La ministre des Transports Elisabeth Borne a présenté ce lundi le projet de loi sur les mobilités (LOM). (Crédits : Reuters)
Le gouvernement a dévoilé, ce lundi en Conseil des ministres, le projet de loi d'orientation des mobilités (LOM) qui doit être votée courant 2019. Un texte dont l'objectif est de désenclaver les territoires et faire émerger des solutions de transports autres que la voiture individuelle.

En plein mouvement des « gilets jaunes » et en attendant qu'Emmanuel Macron ne lève le voile, ce mardi, sur la programmation pluriannuelle de l'énergie (PPE), le gouvernement, par l'entremise de la ministre des Transports Elisabeth Borne, a présenté, ce lundi en Conseil des ministres, le projet de loi d'orientation des mobilités (LOM) qui doit être votée courant 2019.

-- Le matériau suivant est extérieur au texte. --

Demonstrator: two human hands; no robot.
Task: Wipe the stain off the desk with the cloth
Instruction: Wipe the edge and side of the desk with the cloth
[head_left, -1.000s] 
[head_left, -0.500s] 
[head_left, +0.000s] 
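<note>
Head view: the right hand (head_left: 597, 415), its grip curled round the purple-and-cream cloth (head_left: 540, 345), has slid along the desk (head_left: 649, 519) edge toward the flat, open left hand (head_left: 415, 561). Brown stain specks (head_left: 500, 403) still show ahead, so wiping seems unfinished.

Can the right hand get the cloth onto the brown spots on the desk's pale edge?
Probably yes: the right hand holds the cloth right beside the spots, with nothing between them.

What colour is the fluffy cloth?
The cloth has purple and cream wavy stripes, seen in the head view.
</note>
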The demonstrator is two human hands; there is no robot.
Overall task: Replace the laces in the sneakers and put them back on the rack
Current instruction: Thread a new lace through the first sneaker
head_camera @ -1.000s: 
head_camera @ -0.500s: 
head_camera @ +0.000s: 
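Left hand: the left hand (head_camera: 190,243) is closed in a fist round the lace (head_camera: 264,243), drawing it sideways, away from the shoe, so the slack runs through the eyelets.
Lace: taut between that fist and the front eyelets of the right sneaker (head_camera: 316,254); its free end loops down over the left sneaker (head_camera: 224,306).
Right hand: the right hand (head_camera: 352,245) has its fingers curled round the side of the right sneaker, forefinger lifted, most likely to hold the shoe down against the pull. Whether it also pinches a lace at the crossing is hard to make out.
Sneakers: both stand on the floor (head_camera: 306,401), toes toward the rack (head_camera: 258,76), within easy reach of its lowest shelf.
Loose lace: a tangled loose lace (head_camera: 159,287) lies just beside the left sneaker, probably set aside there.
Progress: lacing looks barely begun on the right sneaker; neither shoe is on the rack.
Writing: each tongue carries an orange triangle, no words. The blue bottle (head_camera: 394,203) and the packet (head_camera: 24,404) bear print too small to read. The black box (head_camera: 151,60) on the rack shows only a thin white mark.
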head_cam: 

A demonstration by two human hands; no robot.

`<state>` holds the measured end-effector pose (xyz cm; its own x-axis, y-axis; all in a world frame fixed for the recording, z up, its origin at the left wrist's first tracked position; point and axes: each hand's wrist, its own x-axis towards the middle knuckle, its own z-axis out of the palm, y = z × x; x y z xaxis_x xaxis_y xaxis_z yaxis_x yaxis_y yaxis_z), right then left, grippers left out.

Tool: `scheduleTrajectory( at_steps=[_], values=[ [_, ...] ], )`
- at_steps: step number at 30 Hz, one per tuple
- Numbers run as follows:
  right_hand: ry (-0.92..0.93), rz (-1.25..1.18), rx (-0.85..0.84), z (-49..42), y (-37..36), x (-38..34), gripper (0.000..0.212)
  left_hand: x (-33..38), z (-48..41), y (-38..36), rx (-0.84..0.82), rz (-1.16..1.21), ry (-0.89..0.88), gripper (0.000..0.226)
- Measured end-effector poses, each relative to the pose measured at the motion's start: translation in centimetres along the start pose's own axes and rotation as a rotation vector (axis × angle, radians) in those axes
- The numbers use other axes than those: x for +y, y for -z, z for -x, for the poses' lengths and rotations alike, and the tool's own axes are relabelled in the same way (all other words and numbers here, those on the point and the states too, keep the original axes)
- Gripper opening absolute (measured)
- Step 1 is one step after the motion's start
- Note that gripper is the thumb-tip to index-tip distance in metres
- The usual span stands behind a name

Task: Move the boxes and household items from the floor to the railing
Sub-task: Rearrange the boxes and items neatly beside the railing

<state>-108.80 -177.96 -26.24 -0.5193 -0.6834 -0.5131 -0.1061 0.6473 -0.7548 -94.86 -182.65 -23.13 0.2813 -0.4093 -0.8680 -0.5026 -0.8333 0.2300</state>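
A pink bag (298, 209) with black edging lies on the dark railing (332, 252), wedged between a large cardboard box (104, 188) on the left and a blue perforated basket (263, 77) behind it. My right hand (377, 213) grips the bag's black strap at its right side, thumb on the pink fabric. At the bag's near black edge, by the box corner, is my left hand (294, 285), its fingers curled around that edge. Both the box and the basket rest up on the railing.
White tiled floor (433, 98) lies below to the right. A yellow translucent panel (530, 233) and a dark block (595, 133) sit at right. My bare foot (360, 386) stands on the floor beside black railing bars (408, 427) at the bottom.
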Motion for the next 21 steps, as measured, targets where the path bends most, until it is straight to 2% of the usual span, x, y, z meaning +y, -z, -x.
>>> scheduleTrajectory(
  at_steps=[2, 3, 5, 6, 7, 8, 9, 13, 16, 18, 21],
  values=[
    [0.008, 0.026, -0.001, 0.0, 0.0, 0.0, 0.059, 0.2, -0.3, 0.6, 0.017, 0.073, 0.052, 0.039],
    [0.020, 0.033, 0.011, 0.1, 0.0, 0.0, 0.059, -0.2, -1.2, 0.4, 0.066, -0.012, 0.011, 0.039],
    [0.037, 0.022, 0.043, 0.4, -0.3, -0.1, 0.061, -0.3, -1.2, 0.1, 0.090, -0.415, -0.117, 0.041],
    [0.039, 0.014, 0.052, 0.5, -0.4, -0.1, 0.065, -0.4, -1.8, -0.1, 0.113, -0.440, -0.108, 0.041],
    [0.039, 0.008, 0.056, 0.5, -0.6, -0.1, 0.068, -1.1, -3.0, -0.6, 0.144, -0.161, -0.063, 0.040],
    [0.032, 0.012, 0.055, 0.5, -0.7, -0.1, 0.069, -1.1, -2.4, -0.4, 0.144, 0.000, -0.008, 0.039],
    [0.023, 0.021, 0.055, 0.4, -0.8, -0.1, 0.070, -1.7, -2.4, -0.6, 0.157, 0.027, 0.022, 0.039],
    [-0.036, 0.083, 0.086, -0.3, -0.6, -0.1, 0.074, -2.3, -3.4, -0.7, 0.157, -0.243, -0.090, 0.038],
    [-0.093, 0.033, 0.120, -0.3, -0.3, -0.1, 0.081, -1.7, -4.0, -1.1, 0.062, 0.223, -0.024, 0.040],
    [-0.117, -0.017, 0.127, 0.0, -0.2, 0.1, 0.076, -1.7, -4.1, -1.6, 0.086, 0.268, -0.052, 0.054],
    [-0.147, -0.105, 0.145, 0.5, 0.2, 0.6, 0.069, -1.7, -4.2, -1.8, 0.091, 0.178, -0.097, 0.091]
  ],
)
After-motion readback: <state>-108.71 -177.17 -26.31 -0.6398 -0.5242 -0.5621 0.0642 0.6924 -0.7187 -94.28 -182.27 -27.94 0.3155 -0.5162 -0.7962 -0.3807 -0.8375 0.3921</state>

Assimilé par Elisabeth Borne à une « boîte à outils » dans laquelle élus et opérateurs de transport pourront piocher pour améliorer les déplacements des Français, ce texte, qui vise à améliorer la mobilité au quotidien et planifier la construction et la rénovation d'infrastructures, se compose de quinze mesures clefs.

Rénovations des transports

Le texte de loi couche sur le papier les orientations du gouvernement depuis son arrivée aux affaires à la mi-2017 et les priorités en matière d'infrastructures. Ces dernières sont  données aux transports du quotidien et à l'entretien des réseaux existants tant ferroviaire que routier. Un effort particulier est mis sur le désenclavement des territoires avec une enveloppe d'un milliard d'euros pour achever certaines axes routiers. L'Etat entend aussi agir sur la désaturation des grands noeuds ferroviaires et aider les transports en commun. Les grands projets, en revanche, sont réduits à la portion congrue.

Mise en place d'un «forfait mobilité durable»

Le gouvernement veut favoriser les déplacements domicile-travail en vélo en créant un «forfait mobilités durables», facultatif, d'un montant maximum de 400 euros par an pour les salariés qui utilisent une bicyclette ou pratiquent le covoiturage. L'Etat le mettra en place d'ici à 2020 pour ses propres agents, à hauteur de 200 euros par ans.

Subvention des offres de covoiturage

Les collectivités locales pourront subventionner les offres de covoiturage pour en faire une solution de mobilité. La loi leur donnera aussi la possibilité de mettre en place des voies réservées au covoiturage ou aux véhicules les moins polluants sur les grands axes, autoroutes et périphériques.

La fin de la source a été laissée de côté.